**YOUR INSTRUCTIONS**
Tally up the lines below that carry the word "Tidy", answering with the figure alone.

**Records from a dataset**
┄┄┄┄┄┄┄┄┄┄

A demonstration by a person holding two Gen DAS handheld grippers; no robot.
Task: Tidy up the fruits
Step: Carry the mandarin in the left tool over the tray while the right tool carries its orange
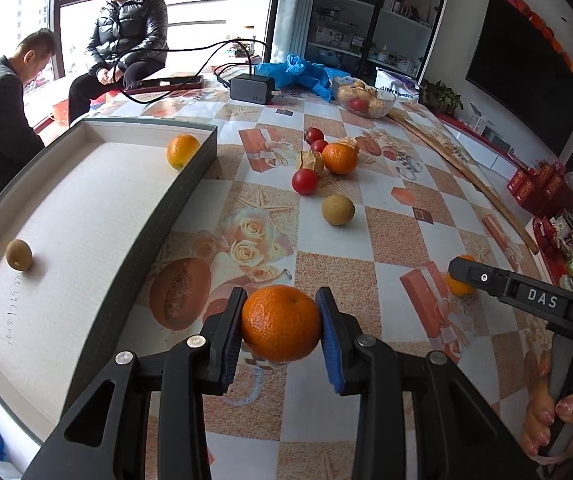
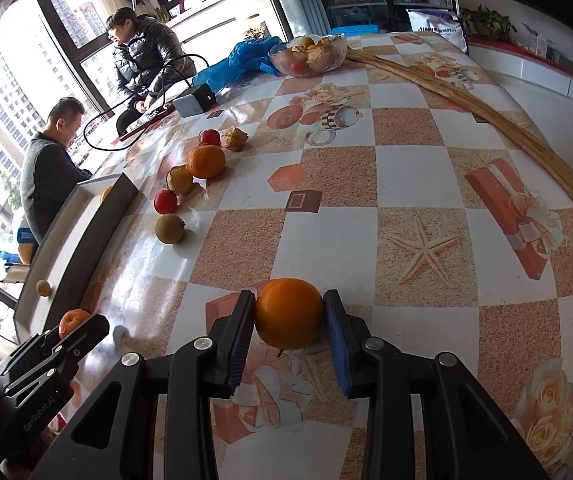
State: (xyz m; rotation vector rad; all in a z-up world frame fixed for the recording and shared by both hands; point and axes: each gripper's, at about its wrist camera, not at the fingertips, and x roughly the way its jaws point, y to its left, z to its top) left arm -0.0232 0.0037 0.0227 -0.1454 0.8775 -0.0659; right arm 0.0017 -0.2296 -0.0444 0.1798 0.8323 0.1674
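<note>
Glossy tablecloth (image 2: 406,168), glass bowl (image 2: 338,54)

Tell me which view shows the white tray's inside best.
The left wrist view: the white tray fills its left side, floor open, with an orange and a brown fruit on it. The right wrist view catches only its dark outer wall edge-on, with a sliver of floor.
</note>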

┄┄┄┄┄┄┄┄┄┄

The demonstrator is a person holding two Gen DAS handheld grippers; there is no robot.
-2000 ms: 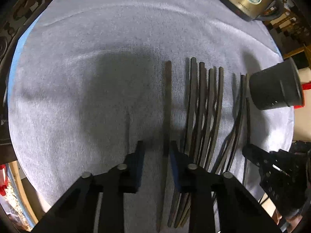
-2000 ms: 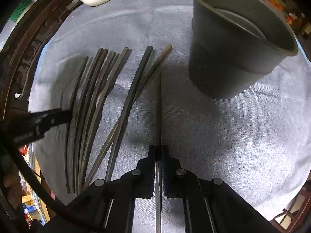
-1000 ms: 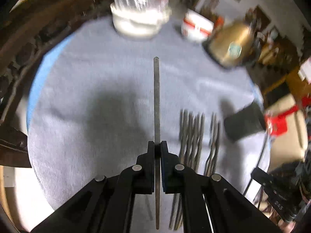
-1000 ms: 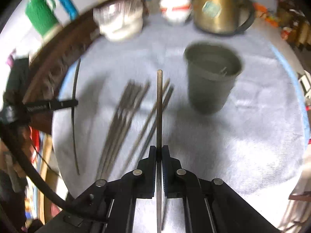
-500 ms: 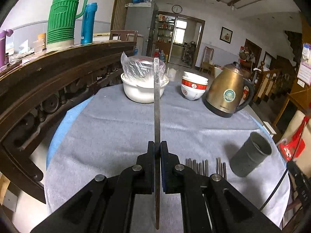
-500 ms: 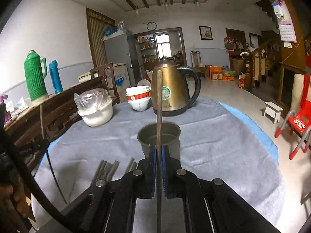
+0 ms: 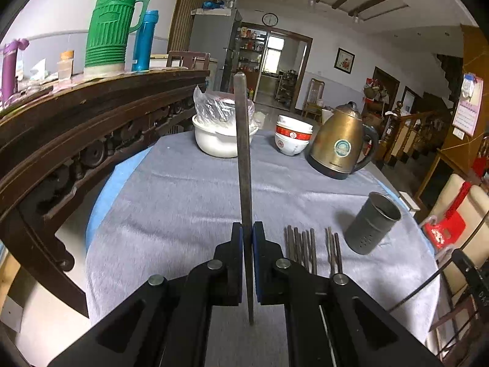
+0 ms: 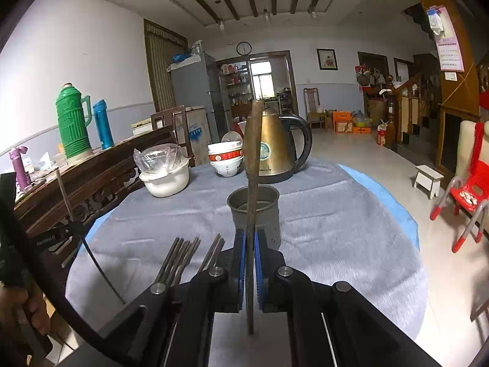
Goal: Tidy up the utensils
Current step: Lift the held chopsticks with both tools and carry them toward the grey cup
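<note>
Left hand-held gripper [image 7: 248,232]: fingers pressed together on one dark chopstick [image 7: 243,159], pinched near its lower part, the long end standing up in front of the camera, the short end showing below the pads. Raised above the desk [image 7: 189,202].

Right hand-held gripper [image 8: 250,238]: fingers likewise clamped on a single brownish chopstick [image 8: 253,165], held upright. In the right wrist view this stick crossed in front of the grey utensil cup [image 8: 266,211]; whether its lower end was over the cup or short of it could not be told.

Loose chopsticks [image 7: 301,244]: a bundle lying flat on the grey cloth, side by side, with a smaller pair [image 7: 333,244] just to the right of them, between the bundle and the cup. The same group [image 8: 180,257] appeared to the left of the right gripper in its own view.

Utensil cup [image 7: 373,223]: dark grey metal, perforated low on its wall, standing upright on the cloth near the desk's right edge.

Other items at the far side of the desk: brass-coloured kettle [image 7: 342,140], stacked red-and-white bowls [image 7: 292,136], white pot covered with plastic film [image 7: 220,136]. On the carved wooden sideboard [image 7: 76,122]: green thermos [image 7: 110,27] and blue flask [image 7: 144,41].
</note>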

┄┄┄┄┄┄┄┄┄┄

**OUTPUT FOR THIS EXERCISE**
2